Warnings: graphic gore

Review:Caius Martius  has been fighting with Coriolus. Returning to Rome, he is placed in as a senator  and given the name Coriolanus. However, with his rude attitude, and the fact that he was made more for war and not politics, this doesn't go well and leads to his exil e and downfall. 
I didn't know much about the  play. I hadn't heard of it before, and I'm glad it's being done (rarely done plays being done make me happy). I went to see it because a friend of mine really likes Tom Hidldeston and we went to go with her.

We went to a livescreen version (National Theatre, I love you for doing these things) and had a short feature with the presenter woman who is always there, which was a little annoying because I think we all just wanted to see the play.   We were kind of surprised at the audience- in a giant cinema screen, there were possibly ten teenagers total?  Mostly older people.  Also one of our English teachers. 

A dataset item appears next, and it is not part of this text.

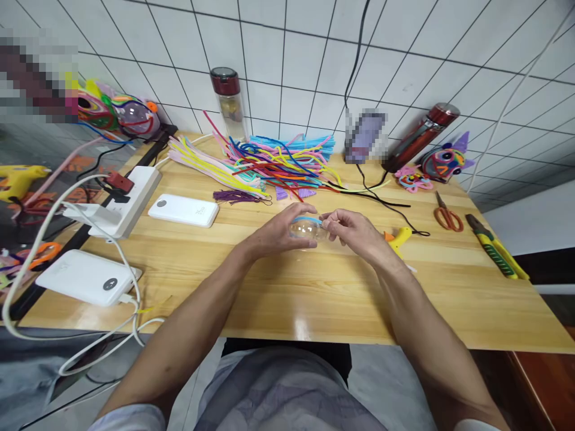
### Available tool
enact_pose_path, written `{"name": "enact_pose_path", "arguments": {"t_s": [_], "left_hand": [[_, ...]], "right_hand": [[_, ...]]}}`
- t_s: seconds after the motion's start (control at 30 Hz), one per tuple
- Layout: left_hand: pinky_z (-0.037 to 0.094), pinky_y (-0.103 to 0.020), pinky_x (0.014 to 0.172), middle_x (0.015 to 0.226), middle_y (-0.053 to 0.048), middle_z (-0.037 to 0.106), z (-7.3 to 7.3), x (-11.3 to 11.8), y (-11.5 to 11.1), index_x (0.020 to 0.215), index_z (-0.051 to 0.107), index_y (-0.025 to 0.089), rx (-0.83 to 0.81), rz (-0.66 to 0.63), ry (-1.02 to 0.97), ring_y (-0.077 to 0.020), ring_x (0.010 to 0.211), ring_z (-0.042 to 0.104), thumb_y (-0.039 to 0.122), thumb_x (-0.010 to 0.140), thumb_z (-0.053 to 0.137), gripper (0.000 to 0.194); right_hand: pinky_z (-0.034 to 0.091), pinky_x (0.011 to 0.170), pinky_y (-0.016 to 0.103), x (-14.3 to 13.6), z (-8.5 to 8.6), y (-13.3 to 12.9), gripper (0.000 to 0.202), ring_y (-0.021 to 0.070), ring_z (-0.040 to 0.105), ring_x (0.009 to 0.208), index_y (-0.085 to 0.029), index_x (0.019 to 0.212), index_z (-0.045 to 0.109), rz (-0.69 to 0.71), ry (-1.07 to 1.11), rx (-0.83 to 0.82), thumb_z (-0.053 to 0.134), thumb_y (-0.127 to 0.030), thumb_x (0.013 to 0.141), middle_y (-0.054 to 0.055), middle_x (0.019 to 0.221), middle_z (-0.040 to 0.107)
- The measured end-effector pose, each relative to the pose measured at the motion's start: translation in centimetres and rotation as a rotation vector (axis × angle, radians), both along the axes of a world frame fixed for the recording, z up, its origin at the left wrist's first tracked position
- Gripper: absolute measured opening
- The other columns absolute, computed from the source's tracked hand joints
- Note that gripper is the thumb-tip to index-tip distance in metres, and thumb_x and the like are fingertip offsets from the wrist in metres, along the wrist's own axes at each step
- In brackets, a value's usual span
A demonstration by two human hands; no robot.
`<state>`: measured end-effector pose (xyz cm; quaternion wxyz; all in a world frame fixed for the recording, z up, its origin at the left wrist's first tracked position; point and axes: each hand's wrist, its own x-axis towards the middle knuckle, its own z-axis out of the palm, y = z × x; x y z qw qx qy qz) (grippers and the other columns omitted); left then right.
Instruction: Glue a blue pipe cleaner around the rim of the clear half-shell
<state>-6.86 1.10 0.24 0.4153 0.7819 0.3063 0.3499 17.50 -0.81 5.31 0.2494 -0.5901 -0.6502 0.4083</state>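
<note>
A small clear plastic bottle (306, 230) lies sideways between my hands, over the middle of the wooden table. My left hand (281, 230) is wrapped round its left end, thumb below and fingers above. Along the bottle's upper side runs a light blue pipe cleaner (309, 220). At the right end of the bottle my right hand (348, 229) pinches the end of the blue strip between thumb and forefinger. Just right of that hand a yellow glue gun (399, 239) lies on the table, partly behind my wrist.
Behind my hands lies a pile of coloured pipe cleaners (287, 161). White power banks (184, 209), a power strip (135, 200) and cables are at left. Scissors (448, 218), pliers (496, 248), a red flask (422, 137) and a decorated figure (444, 161) stand or lie at right.
</note>
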Motion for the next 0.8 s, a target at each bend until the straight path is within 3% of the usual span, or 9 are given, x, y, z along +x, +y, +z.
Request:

It starts off dramatically, with a boy, Martius' son, coming along and painting a box in red paint on the stage. For most of the first act, the whole cast are on stage, either acting, or simply sitting at the back.  This did have the effect of being a little distracting- in the words of another friend, Tomato,  “I kept getting distracted by Hadley Fraser's face”.

The scene changes were amazing. They weren't much-just movements of chairs, perfectly timed and choreographs, to dramatic music, but that was enough for this very minimalistic staging  propswise. In terms of what they did to the stage-that's a bit less minimalistic.  They made paper things come out everywhere. They made a shower scene happen. For Coriolanus. For Tom Hiddleston. I'm sure most people appreciated that.

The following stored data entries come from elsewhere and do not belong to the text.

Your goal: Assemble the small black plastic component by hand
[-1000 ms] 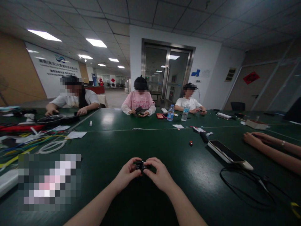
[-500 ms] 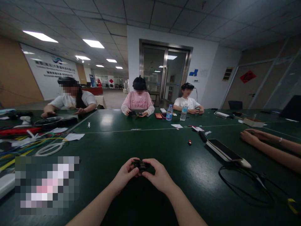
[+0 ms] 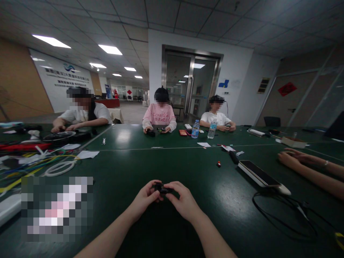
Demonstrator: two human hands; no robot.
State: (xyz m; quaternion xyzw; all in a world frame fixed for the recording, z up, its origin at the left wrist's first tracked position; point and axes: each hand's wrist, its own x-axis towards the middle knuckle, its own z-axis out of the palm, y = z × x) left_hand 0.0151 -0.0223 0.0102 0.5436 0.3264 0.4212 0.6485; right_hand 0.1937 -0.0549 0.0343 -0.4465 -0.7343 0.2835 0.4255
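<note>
Low over the green table [image 3: 129, 168], a small black object [image 3: 160, 187] sits between my two hands; it is too dark and small to name its kind. My left hand [image 3: 147, 195] grips its left side, thumb in front and fingers behind. On the right side, the thumb and fingers of my right hand [image 3: 180, 195] pinch the same object. Part of it is covered by the fingertips.
To the right lie a power bank-like white device with a dark top [image 3: 259, 173], a black cable [image 3: 285, 215] and a small red-and-black piece [image 3: 218, 164]. Tangled wires [image 3: 29, 161] fill the left. Two bottles [image 3: 212, 129] stand ahead. Co-workers sit around; another person's hands [image 3: 292, 156] are at right.
The black object has turned slightly between my hands, and my right fingers have closed in a little. The whole view has shifted a bit, so the scene sits slightly further right.
</note>
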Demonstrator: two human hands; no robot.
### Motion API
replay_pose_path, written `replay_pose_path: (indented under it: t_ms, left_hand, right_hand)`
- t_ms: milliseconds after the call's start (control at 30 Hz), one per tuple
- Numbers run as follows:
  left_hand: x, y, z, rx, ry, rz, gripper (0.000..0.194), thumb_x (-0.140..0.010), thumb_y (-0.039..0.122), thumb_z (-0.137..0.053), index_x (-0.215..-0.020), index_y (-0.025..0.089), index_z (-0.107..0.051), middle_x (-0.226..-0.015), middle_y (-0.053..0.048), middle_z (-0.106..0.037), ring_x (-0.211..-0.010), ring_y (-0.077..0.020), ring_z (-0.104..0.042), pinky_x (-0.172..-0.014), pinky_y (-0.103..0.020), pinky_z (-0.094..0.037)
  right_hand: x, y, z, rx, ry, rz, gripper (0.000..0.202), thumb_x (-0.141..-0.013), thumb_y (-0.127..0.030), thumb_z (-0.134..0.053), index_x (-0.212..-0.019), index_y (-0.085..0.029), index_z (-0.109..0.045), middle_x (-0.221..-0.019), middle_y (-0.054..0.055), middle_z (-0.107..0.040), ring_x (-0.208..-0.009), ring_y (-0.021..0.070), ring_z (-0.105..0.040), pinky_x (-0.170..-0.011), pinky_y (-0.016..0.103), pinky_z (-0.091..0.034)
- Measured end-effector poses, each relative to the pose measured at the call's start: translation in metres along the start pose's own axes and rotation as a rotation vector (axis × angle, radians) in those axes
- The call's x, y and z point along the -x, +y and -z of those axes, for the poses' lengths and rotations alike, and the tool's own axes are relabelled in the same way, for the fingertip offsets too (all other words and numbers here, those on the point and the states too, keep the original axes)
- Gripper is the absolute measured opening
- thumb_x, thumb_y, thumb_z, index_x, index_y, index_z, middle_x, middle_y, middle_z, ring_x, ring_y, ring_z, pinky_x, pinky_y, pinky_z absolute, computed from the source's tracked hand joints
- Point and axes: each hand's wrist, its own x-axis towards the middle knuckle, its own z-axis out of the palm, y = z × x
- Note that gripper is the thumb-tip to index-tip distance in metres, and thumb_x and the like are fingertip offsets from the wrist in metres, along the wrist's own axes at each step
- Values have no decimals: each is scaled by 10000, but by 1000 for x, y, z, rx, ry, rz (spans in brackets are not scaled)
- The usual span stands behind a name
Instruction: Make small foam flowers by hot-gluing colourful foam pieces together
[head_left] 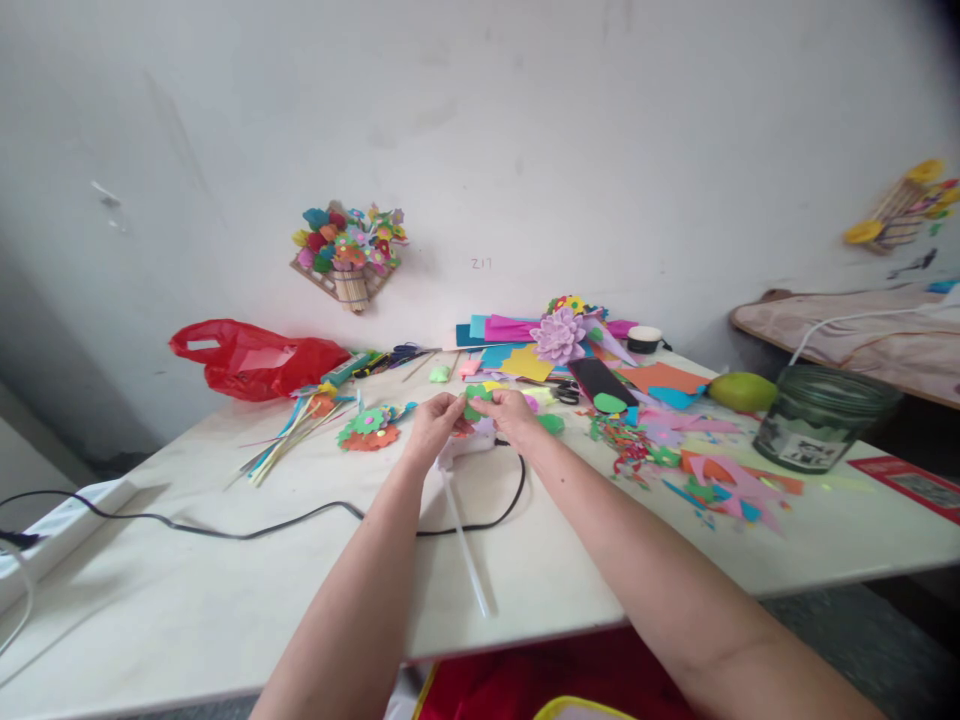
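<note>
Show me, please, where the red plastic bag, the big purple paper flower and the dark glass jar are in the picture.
red plastic bag [259,360], head view, on the middle of the bag.
purple paper flower [559,335], head view, on its centre petals.
dark glass jar [821,420], head view, on its front wall.

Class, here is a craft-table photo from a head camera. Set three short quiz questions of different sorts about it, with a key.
1. True or false: both hands pinch the green foam piece.
2. Which lies left of the hands? A. red plastic bag B. dark glass jar C. purple paper flower
3. Fill in: a black ____ crosses the white table.

Key: 1 true: left hand and right hand meet on it. 2 A. 3 cable.
</note>
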Motion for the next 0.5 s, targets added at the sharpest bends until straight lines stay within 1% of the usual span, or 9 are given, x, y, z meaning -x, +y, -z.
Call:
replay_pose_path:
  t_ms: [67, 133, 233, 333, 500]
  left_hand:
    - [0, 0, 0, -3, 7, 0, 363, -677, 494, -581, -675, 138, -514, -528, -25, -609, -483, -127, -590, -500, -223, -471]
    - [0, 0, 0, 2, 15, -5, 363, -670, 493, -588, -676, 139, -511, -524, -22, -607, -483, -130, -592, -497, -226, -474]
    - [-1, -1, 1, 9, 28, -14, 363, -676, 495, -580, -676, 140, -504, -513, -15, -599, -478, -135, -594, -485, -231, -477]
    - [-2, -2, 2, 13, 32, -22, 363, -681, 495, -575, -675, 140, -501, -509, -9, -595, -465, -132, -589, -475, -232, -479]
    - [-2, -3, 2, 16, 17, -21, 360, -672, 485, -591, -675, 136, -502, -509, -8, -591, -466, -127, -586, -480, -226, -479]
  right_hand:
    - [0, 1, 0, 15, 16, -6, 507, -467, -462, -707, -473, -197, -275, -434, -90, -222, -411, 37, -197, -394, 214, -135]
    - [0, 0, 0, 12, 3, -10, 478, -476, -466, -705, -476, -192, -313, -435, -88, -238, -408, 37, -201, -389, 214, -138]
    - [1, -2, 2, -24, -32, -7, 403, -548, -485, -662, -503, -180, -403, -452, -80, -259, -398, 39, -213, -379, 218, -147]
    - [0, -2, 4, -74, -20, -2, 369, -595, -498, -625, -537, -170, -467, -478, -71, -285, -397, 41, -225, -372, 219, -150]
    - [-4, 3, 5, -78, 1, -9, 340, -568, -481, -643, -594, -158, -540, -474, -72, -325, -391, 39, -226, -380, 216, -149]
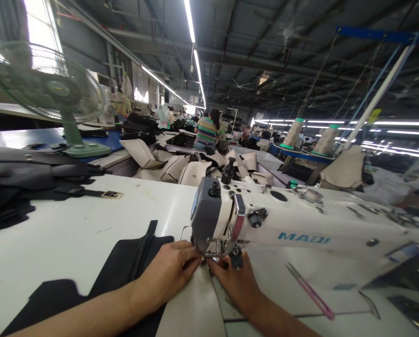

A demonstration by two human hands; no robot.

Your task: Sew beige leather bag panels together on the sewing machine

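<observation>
A white sewing machine (300, 229) with a dark front end stands right of centre. Under its needle area lies a light beige piece (191, 309) that runs toward the bottom edge. My left hand (169, 269) presses on the beige piece, left of the presser foot, its fingers closed together. On the other side my right hand (237, 281) pinches the edge of the piece close to the foot, its fingertips partly hidden by the machine. A black panel (121, 262) with a raised strip lies beneath and beside my left forearm.
Pink-handled tweezers (311, 292) lie right of my right hand. Black pieces with a buckled strap (100, 193) are at the left. Beige pieces (195, 173) are heaped behind the table (65, 238). A green fan (72, 135) stands back left; a person (207, 131) is farther off.
</observation>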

 Tom Hiddleston and Hadley Fraser both play their parts very well. Hiddlestone puts a lot into the way he carries himself in the performance, which I liked. Birgitte Hjort Sorense, who played Virgilia, Martius' wife, was quiet and I liked the way that she was all, with her facial expression and attitude, “seriously?” when Deborah Findley aka Virgilia aka his mother and Mark Gatiss aka Menenius a family friend, was all “Yeah! He's coming back with loads of wounds! He's a man now!”

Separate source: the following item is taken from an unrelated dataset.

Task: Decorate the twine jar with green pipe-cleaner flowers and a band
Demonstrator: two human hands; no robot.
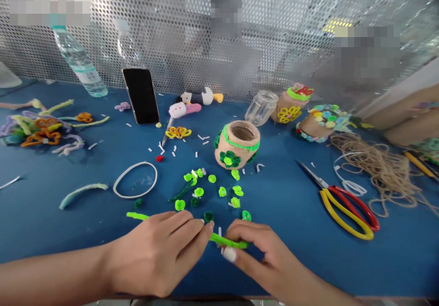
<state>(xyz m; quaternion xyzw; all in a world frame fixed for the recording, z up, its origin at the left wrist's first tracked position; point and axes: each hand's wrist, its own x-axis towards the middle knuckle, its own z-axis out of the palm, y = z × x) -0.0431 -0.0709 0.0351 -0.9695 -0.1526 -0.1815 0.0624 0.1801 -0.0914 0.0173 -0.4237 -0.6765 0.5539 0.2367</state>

For the care put into creating the giant wounds across Coriolanus' body, even they're only seen in one short scene, props to the makeup department.  And whoever had to go find/make/supply all the fake blood.

Around the middle of the play, I didn't understand Coriolanus. He goes back to Aufidus-the guy he very nearly killed and offers to let Aufidius kill him- and then he  gets welcomed like an old  friend and I don't understand why Aufidus would be “you nearly killed me a few acts ago” and lets him lead a new assault on Rome.

The ending was really unexpected, and really well carried out. This made the bows mildly amusing- small cast of 14 (I think), all looking immaculate, bar Hiddleston and Fraser, faces totally covered in blood.


Overall: Strength 4 tea to a powerful staging of a play I wish I'd known about before.